Seanad voting rights case asked: ‘Is there a constitution in the world without oddities?’
University of Limerick graduate says refusal to allow him to register as an elector is unconstitutional
File image of the Seanad Chamber . Photograph: Alan Betson
The fact the Constitution is a living document is not a licence to allow for the setting up of conflicts which render its meaning indeterminate, the State has argued in a case over the alleged failure to extend voting rights for Seanad elections.
If one looks at the inter-relationship of fundamental rights of the Constitution and its structure, if that structure is indeterminate or open to radical modification through litigation in the courts then the framework under which individual rights are protected “begins to fall away”, Frank Callanan SC, for the State, argued.
“And one might ask, is there a constitution in the world that is without its oddities, idiosyncrasies, anomalies and archaisms,” counsel said.
While they can be addressed through constitutional amendment and reform, the idea that the prescribed mechanics of a Constitution can be ironed out “by a rolling process of judicial interpretation is radical and extremely problematical”, he said.
Mr Callanan was making submissions on behalf of the Minister for Housing Planning and Local Government and the Government of Ireland in opposition to a challenge by University of Limerick (UL) graduate, Tomás Heneghan.
Mr Heneghan says a refusal to allow him to register as an elector on either the university panels or the vocational panels for Seanad Eireann elections is unconstitutional.
He claims that as a UL graduate he is not entitled to vote on the panel set aside for graduates of the National University of Ireland (NUI) or the panel selected by registered graduates of Trinity College Dublin. There has been an alleged failure to implement a 1979 amendment providing for the extension of the franchise to other third level colleges, it is claimed.

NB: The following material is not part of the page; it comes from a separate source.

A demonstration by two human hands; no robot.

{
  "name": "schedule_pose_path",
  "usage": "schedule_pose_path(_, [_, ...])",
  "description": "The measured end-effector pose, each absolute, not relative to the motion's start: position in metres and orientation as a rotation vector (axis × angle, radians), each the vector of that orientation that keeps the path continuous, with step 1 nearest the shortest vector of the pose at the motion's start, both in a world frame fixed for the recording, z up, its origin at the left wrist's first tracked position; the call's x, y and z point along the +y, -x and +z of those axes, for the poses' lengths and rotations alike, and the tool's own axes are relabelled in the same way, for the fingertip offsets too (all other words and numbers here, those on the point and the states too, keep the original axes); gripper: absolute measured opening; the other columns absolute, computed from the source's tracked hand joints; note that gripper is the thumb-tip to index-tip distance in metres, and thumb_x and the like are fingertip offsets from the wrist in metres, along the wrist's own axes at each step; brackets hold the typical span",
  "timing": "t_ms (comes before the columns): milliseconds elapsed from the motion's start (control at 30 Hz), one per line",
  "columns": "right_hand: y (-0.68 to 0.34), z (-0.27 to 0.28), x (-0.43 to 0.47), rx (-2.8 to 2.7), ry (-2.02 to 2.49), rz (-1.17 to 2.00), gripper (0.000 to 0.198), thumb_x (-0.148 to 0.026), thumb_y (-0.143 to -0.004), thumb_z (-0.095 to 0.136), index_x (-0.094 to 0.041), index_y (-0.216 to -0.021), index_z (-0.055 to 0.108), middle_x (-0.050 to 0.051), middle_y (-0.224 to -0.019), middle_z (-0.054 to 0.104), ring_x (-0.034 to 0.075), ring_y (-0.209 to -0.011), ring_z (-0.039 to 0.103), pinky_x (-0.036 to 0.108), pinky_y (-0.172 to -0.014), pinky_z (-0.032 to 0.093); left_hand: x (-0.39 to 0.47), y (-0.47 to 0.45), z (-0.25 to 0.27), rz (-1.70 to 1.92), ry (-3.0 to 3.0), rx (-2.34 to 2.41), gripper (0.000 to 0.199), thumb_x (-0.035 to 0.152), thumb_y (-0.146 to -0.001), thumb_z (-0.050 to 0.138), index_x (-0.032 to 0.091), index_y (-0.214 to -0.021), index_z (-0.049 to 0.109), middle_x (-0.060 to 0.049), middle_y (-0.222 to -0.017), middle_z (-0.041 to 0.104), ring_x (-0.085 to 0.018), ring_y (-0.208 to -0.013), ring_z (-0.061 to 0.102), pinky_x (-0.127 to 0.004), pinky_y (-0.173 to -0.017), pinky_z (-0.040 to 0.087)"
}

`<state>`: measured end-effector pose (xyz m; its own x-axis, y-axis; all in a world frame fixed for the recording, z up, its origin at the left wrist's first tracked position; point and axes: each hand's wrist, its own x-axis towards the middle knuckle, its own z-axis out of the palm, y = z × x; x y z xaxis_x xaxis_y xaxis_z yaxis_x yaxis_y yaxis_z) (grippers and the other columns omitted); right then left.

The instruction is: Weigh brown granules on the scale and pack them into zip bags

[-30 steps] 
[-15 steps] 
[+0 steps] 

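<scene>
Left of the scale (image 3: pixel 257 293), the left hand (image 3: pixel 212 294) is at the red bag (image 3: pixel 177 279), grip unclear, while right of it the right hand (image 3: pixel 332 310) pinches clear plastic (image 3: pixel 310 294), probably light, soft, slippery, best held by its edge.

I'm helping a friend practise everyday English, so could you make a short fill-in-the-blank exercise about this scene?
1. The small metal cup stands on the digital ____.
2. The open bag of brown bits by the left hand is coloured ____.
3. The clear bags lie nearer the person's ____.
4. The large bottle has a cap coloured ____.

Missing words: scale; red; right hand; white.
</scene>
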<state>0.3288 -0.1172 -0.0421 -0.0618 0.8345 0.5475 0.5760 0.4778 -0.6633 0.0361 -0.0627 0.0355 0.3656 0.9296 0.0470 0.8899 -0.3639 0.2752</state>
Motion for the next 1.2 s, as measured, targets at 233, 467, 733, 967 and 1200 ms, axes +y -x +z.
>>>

He is also challenging a refusal to allow him the alternative of a right to to vote for the vocational panels as he is not a councillor, a former senator or a TD.
He claims he is being discriminated against on the basis of the location where he achieved his third level education and the basis of his employment.
He seeks various declarations and reliefs including that the refusal to allow him register to vote in the elections is unlawful. He also claims the provisions are incompatible with the European Convention on Human Rights.
The case is being heard by a three-judge High Court comprising the president of the court, Ms Justice Mary Irvine, Mr Justice Garrett Simons and Mr Justice Brian O’Moore.
Mr Callanan said Mr Heneghan’s claims that certain personal rights enjoyed by him under the Constitution are being denied could not be allowed to override Article 18 which established the structure of electing senators.
He said his claim that the refusal to allow him register to vote in Seanad elections was misconceived because the provisions allowing for the system of voting was done in accordance with law.
It was argued on behalf of Mr Heneghan there was a lack of political will to implement reform of the Seanad, including the failure to give effect to a 1979 constitutional amendment allowing for the expansion of the electorate for the six NUI and TCD university seats to other third level institutions, counsel said.
But there had been two comprehensive reports on reform in 2015 and 2018 which might reflect the more practical difficulties of effecting Seanad reform, he said.
Mr Callanan also said Mr Heneghan’s claims of incompatibility with the European Convention are not well founded.
Following the submissions, Mr Justice Irvine said the court was reserving its judgment.